El colapso de la era Xabi Alonso: Un adiós dictado por los resultados
La etapa de Xabi Alonso en el banquillo del Santiago Bernabéu ha llegado a su fin de manera abrupta. Tras apenas 34 encuentros oficiales, la directiva del Real Madrid ha decidido prescindir de los servicios del técnico vasco, una resolución acelerada por la reciente derrota en la final de la Supercopa de España frente al FC Barcelona. Aunque el proyecto nació con una gran expectación en mayo del año pasado, basándose en el éxito previo del entrenador en Alemania, la realidad del césped ha terminado por devorar las expectativas iniciales.

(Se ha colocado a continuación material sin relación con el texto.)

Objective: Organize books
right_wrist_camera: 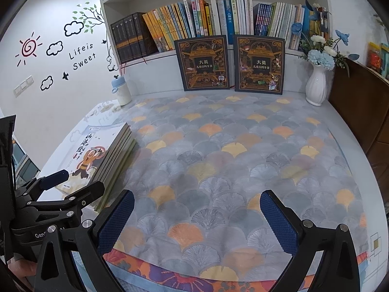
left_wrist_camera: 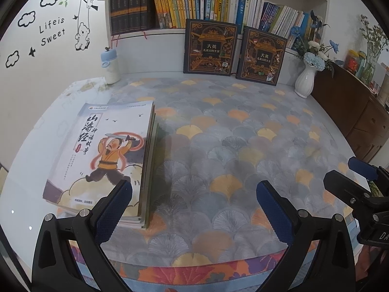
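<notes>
Both grippers hover wide open and empty — the left gripper (left_wrist_camera: 194, 209) sits just beside the stack of books (left_wrist_camera: 104, 155), which lies flat at the counter's (left_wrist_camera: 218, 126) left, long axis running away; the right gripper (right_wrist_camera: 197, 219) is farther off. Beyond stands the bookshelf (left_wrist_camera: 170, 4).

grey-orange fan-patterned tablecloth (left_wrist_camera: 218, 131)
</notes>
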### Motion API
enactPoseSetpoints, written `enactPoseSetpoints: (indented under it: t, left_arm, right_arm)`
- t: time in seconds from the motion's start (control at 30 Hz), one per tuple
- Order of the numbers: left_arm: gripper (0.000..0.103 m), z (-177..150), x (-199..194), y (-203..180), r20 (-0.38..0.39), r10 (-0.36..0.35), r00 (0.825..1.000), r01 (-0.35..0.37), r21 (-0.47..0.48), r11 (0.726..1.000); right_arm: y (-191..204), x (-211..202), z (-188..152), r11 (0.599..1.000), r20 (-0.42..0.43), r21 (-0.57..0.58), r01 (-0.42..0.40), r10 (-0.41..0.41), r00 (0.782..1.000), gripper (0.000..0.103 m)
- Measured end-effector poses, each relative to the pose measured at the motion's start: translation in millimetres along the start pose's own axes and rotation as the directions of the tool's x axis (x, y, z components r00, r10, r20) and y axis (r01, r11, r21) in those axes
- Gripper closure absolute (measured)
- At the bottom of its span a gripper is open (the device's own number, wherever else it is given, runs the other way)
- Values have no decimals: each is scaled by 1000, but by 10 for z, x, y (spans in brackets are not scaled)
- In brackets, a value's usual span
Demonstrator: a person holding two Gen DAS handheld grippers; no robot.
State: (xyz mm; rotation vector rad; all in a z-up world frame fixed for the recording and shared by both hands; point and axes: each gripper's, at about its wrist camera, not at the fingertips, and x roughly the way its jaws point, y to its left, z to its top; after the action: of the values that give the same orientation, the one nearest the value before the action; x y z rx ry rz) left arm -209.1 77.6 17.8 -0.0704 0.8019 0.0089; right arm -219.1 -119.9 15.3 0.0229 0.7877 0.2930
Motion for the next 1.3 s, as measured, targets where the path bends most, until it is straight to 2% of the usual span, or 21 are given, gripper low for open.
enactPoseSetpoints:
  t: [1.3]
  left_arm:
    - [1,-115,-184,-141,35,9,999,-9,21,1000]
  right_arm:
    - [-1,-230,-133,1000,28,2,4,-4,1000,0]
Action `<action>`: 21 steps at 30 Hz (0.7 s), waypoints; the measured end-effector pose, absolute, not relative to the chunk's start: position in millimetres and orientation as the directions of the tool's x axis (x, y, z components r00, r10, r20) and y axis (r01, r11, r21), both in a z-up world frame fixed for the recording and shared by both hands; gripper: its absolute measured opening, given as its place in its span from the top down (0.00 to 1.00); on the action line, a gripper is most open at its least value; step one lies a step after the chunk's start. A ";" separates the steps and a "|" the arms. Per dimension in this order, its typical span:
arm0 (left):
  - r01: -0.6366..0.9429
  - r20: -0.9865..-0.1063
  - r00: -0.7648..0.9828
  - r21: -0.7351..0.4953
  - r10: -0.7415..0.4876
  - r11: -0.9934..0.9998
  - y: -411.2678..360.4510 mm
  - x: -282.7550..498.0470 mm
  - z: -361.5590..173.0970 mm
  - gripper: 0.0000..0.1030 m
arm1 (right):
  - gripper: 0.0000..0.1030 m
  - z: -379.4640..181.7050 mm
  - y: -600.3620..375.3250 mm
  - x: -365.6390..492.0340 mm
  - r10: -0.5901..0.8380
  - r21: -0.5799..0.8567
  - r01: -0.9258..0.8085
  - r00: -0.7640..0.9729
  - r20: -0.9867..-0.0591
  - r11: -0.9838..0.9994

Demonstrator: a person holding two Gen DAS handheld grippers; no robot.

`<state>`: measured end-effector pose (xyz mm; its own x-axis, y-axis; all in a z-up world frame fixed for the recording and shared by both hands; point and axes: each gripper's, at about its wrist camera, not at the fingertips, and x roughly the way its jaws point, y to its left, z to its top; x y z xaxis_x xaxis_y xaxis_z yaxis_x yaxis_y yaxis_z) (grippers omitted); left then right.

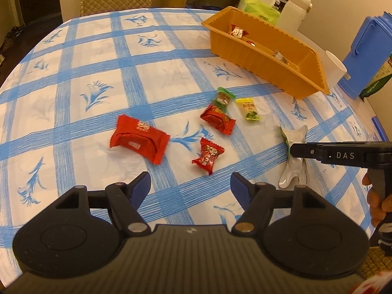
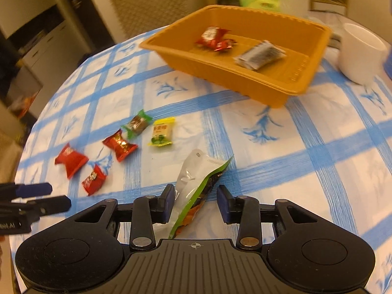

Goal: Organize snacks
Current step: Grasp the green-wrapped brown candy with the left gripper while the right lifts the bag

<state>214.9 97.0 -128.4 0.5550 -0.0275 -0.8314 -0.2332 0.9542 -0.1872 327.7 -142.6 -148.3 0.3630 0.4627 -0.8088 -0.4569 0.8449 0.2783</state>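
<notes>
Up top, the orange tray (image 2: 264,90) holds two red candies (image 2: 214,38) and a grey packet (image 2: 261,55); loose sweets (image 2: 120,144) lie left. The left gripper (image 1: 189,183) has its jaws released; the right gripper (image 2: 196,201) has jaws around a silver-green pouch (image 2: 196,181), grip unclear.

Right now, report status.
Left gripper open, empty. Right gripper around a snack pouch, pads not pressing. Five candies loose; tray path clear.

Both wrist views angled down, near table (image 1: 73,78); share orange tray (image 2: 220,78).
</notes>
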 end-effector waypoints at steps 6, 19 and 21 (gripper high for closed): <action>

El balance estadístico de Alonso deja una sensación agridulce: 24 triunfos, 4 empates y 6 tropiezos. Sin embargo, no han sido solo los números los que han provocado el cese, sino la incapacidad de conquistar títulos en momentos críticos. El equipo mostró vulnerabilidad defensiva y una preocupante falta de pegada en escenarios de máxima presión, como las semifinales del Mundial de Clubes ante el PSG o los duelos directos contra rivales de entidad como el Manchester City o el Liverpool.
Tensión en el vestuario: El incidente con Vinicius y el desgaste interno
Más allá de lo puramente táctico, la gestión del grupo fue uno de los detonantes de la desconfianza institucional. El punto de inflexión mediático y deportivo se produjo durante un Clásico liguero. En el minuto 72, la decisión de sustituir a Vinicius Jr. desató una reacción volcánica del brasileño, evidenciando una fractura jerárquica que el entrenador no logró reconducir. Los gestos de desaprobación del extremo en el banquillo fueron el síntoma de un vestuario que empezaba a cuestionar las decisiones del cuerpo técnico.
Esta desconexión se trasladó a los resultados de noviembre y diciembre, donde el equipo encadenó una racha irregular, perdiendo la ventaja competitiva en LALIGA tras pinchazos ante rivales teóricamente inferiores como el Rayo Vallecano o el Elche. La insistencia en esquemas experimentales, como la defensa de cinco planteada en la Supercopa, aunque efectiva por momentos ante el planteamiento de Flick, no fue suficiente para sostener un proyecto que carecía de la solidez necesaria para la exigencia madridista.
La comparativa con el ‘Efecto Flick’
Resulta curioso observar el paralelismo estadístico entre el inicio de Xabi Alonso y el de Hansi Flick en el Barcelona. Ambos técnicos firmaron registros idénticos en sus primeros 34 partidos (24 victorias, 4 empates y 6 derrotas). No obstante, la diferencia radica en la efectividad final. Mientras el alemán logró consolidar un bloque capaz de levantar títulos y mantener una regularidad férrea en el campeonato doméstico, Alonso se quedó a las puertas de la gloria en cada torneo de eliminación directa, lo que finalmente ha inclinado la balanza hacia su destitución.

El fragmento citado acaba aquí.